Fabulously Broke’s Retirement + Investing Primer – Pt. 2: Basic Retirement Must-Dos You Cannot Ignore or Put Off Anymore

DISCLAIMER: This is totally from my own personal experience and point of view. I am not a professional financial advisor, nor do I claim to be one. I’m just a girl trying to make it through the world and pass on what I’ve learned so far from reading, talking to others, and by trial and error. I’m also purposely keeping it simple.


First, get a retirement plan.

Always sign up for your company retirement plan. It’s free money. If your company matches $1 for each of your own dollars, up to let’s say 4% you’re basically getting another 4% of your income for free, for total of 8% in your plan at the end of the year. The best part? You’re automatically saving for retirement, and believe me, you won’t notice it missing – I sure didn’t when I first signed up for my company plan.

If you’re in the States, I think it’s called the 401k plan, and you also have something called a ROTH IRA. I don’t know what the specifics are, but I think the ROTH IRA has a limit of about $4k, and the 401k works like the RRSP. Either way, read up more on it via other great (American) blogs listed in my fabulous budget blogroll on your right, and get educated.

This is rare, but in some cases, the company will give you an AUTOMATIC retirement plan whether you like it or not, and whether you put money in or not. They’ll either take/give 4% of your income every month/year and put it into a retirement plan (some plans increase it by a percentage point (1 percent) every 5-10 years up to 6%). A lot of companies don’t do this any more because they are counting on your laziness. The average North American does NOT have a retirement savings plan, nor do they bother signing up for one (please don’t be a statistic!) and the companies are banking on this laziness, and cashing in by saying: “If you don’t put in any of your money upfront, we won’t either. Why should we automatically give you a pension plan?”

But if you don’t have a company retirement plan, or anything like that, then go talk to the banks – TD Bank, ING Direct, CIBC, PC Financial, Royal Bank, Scotia Bank, are all the usual suspects for this sort of thing. Talk to them about setting up a BASIC, SELF-DIRECTED (means you handle and decide where your money goes, not them) NO-FRILLS, retirement RRSP. Ask them how much the fee is a year, and what the other conditions are if you open this account (do you need a minimum balance of $100? $1000? $10,000?).

Personally, I’m with TD Bank, at the most basic of levels – the Basic RSP. It’s $50/a year, but if you maintain a balance of $10,000 in there, it’s free. What more incentive do I need to save money, especially since I can probably hit that mark at the end of this year, if not the next? I’m not trying to drum up business for TD because there are plenty of other great plans out there, but TD Bank just happened to be my bank years ago before I switched to PC Financial (which is actually part of CIBC via its Amicus branch), and I do ALL of my daily banking and online transactions with PC as well as my credit cards.

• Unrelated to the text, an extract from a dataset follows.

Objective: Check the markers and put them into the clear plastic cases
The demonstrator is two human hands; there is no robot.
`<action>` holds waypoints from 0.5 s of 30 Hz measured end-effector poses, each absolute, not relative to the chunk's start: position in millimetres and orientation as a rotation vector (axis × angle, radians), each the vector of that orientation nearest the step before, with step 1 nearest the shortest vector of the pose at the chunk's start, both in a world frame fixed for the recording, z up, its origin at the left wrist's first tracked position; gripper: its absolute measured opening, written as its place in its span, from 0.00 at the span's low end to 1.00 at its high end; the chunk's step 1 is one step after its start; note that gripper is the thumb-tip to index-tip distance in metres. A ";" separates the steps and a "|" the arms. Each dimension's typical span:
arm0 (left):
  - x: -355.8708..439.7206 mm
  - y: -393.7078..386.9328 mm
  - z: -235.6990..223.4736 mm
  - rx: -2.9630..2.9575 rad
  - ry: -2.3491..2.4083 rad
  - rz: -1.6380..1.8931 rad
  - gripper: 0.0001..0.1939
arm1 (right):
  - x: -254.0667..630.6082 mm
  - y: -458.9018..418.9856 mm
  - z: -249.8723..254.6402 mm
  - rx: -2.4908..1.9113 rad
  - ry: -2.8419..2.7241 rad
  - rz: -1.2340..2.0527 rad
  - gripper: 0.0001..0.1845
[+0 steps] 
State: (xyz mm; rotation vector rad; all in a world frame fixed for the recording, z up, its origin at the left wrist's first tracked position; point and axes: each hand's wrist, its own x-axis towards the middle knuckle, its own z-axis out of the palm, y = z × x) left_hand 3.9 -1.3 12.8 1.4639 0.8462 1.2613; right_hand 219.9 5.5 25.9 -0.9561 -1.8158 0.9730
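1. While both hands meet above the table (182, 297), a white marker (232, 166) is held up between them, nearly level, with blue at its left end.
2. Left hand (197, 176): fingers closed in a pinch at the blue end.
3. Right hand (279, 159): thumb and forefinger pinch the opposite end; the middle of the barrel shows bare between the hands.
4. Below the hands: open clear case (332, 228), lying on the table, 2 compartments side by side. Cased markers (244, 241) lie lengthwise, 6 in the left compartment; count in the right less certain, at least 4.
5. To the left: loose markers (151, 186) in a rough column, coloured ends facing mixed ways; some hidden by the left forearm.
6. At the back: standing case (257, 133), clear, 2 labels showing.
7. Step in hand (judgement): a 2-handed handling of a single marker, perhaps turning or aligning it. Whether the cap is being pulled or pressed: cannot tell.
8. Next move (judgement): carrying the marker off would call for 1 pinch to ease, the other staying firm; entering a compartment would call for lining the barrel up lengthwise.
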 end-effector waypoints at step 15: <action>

I’d suggest going in person to see someone who can help you open an account like that, admitting you’re a novice, and asking a LOT of questions about anything you can think of – fees, minimum holding periods, fees for if you switch it to another bank, transfer fees, debit fees, any other perks like being able to use a bank card from them (if you don’t already bank with them) at any ATM, etc. If you really love your regular bank (be it CIBC, or Royal Bank, etc) then go and talk to them FIRST. They may give you a deal or a discount depending on how long you’ve been a customer and how much they value your business (It’s rare, but hey, it’s worth a shot. What do you have a to lose? You’ve already admitted you know nothing about what they offer in terms of accounts).

Second, allot cash to your retirement plan.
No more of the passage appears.